Yuta Toga (left) and Yuki Hanamure, two artists participating in BHA.

Yuta Toga, media artist, and Yuki Hanamure, a classical Japanese painter, are cultivating distinctly colored (purple, yellow, orange) fungal bacteria in separate compartments in order to create a living mosaic. For them, each compartmented bacterial culture is like a discrete square in a stained glass window, or a single pixel of a digital image. As the bacteria grow slowly, a time-lapse video will document the multi-hued evolution of their living artwork.

Multicolored bacteria cultivated in compartments.

Teruya Enomoto, a PhD biology researcher at the Tokyo Institute of Technology, is working with his biologist wife, Naoko, on making artificial cells. They are trying to define what distinguishes life from death in the process of apoptosis (programmed cell death in multicellular organisms), in order to visualize and explain the pivotal signal to non-experts. They believe that the better people understand synthetic biology, the more educated decisions they can make about controversial issues such as GMO and regenerative medicine—and eventually do it themselves at home.

Why are they here? “The academic world has a limited communication network,” Naoko explains. “We have few opportunities to share our research with the general public. Besides, people from other professions have lots of ideas. We want know how biotechnology can spread to other fields and collaborate on high-tech projects.” Needless to say, the pro biotechnologists have been in high demand at BHA.

3D-printed DIY centrifuge, inside the future biolab.
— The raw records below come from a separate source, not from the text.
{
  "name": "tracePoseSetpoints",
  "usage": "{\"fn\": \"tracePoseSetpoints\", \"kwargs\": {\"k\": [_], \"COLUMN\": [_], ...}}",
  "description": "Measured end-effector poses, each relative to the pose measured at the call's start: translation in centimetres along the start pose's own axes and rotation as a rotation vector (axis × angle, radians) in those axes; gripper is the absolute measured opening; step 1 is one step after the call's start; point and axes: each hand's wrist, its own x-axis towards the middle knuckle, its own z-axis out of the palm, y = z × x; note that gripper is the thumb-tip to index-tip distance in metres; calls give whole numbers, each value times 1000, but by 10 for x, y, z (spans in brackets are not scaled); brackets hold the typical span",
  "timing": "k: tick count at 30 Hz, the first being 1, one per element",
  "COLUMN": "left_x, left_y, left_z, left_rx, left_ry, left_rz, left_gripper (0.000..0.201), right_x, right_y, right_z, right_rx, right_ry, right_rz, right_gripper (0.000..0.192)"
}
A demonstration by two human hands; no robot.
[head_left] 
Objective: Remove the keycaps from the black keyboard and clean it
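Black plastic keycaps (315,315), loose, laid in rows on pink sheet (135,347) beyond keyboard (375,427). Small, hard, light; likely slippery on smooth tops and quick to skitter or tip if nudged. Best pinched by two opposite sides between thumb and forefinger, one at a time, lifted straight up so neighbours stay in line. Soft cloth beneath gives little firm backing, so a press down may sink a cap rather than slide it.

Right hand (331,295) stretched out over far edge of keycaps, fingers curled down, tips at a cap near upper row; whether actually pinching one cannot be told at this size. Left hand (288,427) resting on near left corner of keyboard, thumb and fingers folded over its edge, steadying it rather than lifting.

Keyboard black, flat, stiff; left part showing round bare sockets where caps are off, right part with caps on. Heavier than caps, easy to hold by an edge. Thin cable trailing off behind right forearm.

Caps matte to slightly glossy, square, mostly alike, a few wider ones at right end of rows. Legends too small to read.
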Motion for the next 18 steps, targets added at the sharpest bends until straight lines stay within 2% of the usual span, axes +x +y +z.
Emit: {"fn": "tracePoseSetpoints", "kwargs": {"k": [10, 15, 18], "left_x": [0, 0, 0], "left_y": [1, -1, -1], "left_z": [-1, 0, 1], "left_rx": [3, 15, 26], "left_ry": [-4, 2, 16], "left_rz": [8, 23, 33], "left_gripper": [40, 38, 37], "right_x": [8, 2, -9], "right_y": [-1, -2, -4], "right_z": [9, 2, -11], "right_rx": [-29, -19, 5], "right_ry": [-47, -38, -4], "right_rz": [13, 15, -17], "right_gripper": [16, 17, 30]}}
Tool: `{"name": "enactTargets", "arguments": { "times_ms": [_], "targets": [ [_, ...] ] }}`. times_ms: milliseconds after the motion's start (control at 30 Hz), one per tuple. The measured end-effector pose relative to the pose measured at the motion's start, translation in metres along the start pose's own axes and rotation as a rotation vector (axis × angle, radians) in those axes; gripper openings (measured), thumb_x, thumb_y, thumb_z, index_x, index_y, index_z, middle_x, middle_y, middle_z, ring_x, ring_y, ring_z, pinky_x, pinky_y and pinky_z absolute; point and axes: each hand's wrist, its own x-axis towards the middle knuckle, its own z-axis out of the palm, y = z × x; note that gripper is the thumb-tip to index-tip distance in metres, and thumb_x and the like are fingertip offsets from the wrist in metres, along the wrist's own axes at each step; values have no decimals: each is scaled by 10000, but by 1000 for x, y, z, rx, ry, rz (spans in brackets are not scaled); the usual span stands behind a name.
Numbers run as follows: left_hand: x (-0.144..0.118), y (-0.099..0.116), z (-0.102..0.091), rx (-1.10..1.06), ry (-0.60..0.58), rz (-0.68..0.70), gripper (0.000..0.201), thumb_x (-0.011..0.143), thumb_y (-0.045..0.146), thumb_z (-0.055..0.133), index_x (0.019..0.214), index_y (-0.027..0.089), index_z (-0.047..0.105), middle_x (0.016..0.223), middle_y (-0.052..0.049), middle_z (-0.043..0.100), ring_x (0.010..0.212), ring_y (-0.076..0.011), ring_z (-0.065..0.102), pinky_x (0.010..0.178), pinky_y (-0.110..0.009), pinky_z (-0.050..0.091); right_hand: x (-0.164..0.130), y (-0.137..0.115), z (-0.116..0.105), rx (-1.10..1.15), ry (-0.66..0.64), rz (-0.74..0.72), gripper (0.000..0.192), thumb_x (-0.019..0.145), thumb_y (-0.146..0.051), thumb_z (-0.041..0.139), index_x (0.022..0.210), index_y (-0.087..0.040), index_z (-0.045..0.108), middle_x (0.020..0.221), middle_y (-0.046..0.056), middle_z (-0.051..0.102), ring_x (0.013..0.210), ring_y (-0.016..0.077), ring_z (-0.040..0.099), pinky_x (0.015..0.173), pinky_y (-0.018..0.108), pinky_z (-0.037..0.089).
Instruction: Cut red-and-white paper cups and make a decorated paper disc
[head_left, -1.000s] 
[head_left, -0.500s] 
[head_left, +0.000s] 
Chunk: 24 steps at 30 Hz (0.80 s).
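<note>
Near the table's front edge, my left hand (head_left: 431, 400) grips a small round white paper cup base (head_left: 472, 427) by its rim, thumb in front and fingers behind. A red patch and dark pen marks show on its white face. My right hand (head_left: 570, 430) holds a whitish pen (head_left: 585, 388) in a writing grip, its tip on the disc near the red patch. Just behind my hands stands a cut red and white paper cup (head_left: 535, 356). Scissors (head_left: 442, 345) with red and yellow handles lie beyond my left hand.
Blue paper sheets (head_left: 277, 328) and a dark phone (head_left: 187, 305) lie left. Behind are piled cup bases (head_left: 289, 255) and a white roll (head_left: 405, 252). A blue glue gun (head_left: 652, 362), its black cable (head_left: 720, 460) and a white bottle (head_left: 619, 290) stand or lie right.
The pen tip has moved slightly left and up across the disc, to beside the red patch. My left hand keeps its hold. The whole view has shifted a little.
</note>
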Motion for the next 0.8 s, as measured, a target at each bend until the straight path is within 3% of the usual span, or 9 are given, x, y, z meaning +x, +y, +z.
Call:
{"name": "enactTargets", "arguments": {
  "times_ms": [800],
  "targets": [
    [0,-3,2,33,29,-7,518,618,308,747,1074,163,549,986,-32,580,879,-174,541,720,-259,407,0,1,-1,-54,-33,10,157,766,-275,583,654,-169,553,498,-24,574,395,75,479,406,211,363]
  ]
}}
“Synthetic biology started to become a big topic about 10 years ago,” says biologist, media artist and bio-artist Georg Tremmel, who is overseeing BHA in Tokyo. “So engineers and computer scientists have been coming to biology, trying to treat it as an engineering discipline… It’s not. (…) Biology is the next new (old) media.”

For this professional researcher in cancerous systems at the University of Tokyo, the off-campus BioHack Academy is the best introduction to what the biolab is all about. Permanently located in Shibuya, the biolab will offer two points of entry: on one side, a space reserved for more advanced labwork; on the other, a more casual kitchen, where amateurs of cheese, sake and other fermented yeast products can eventually eat their concoctions.